• _Instructions for the task_:
Only lines holding the string "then" are wanted; copy each one from the material.

※

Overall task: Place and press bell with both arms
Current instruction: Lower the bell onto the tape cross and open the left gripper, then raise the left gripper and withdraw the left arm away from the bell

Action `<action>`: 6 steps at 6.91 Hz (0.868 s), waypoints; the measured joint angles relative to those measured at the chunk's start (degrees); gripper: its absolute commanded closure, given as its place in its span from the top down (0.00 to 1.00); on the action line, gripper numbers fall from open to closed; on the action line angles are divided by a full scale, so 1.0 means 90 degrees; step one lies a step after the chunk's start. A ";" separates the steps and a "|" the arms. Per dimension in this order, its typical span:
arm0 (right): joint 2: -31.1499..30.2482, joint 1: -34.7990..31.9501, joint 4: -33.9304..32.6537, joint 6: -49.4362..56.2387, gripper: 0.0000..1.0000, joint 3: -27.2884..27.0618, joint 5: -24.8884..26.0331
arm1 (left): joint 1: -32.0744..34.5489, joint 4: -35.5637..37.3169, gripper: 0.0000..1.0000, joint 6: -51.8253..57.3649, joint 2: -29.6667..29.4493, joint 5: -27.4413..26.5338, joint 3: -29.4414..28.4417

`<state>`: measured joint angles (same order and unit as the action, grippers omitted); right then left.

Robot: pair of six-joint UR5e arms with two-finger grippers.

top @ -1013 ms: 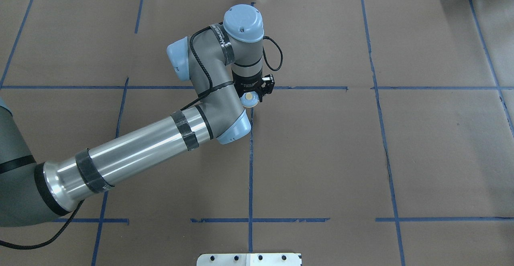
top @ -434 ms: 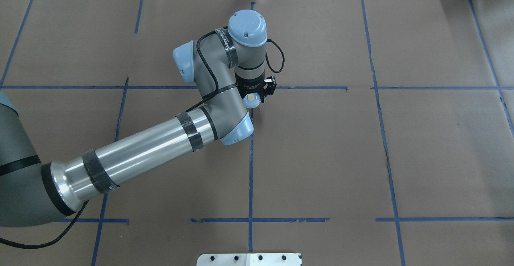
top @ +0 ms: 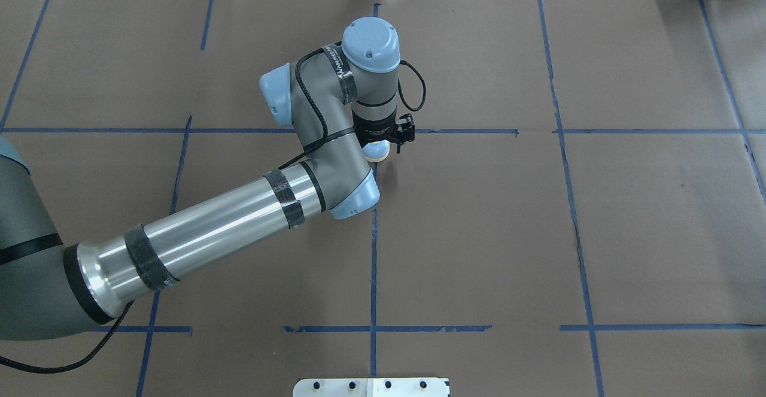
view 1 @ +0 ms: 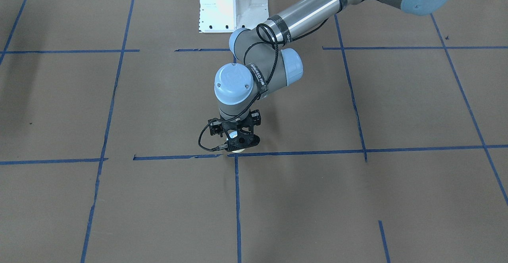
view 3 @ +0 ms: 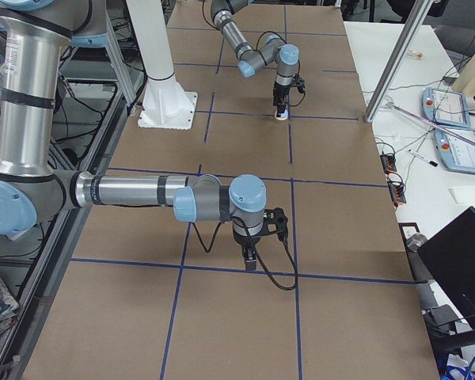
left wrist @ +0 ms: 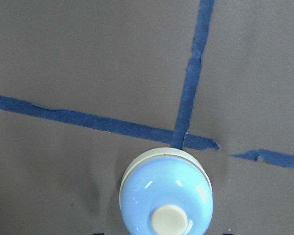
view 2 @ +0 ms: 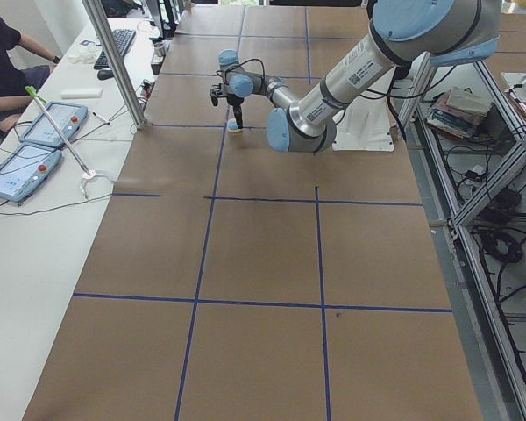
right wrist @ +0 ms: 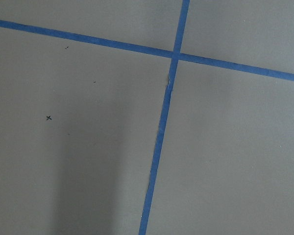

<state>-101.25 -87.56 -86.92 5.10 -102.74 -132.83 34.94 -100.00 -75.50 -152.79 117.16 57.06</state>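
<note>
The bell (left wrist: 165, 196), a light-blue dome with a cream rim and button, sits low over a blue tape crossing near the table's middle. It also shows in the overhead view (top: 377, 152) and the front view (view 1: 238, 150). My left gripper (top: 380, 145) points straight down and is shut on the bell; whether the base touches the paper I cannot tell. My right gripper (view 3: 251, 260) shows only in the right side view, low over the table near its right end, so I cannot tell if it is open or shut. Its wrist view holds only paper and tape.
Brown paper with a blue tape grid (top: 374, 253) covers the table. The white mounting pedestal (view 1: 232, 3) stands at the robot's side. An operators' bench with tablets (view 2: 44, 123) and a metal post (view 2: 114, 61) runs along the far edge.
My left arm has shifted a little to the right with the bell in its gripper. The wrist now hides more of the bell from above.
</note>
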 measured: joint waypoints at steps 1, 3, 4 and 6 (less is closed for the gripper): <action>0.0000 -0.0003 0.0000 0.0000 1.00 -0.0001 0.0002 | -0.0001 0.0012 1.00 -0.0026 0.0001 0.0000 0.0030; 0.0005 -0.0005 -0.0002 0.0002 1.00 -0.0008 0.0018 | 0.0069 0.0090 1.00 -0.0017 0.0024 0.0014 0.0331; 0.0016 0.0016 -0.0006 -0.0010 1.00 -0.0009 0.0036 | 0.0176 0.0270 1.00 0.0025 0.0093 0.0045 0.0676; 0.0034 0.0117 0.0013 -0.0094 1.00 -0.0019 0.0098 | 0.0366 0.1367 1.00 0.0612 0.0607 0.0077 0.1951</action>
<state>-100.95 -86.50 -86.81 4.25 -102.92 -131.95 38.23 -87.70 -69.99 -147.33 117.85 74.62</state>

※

• _Solution_:
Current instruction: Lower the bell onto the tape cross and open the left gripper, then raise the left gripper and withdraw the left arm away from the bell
`<state>`: measured joint angles (same order and unit as the action, grippers omitted); right then left.

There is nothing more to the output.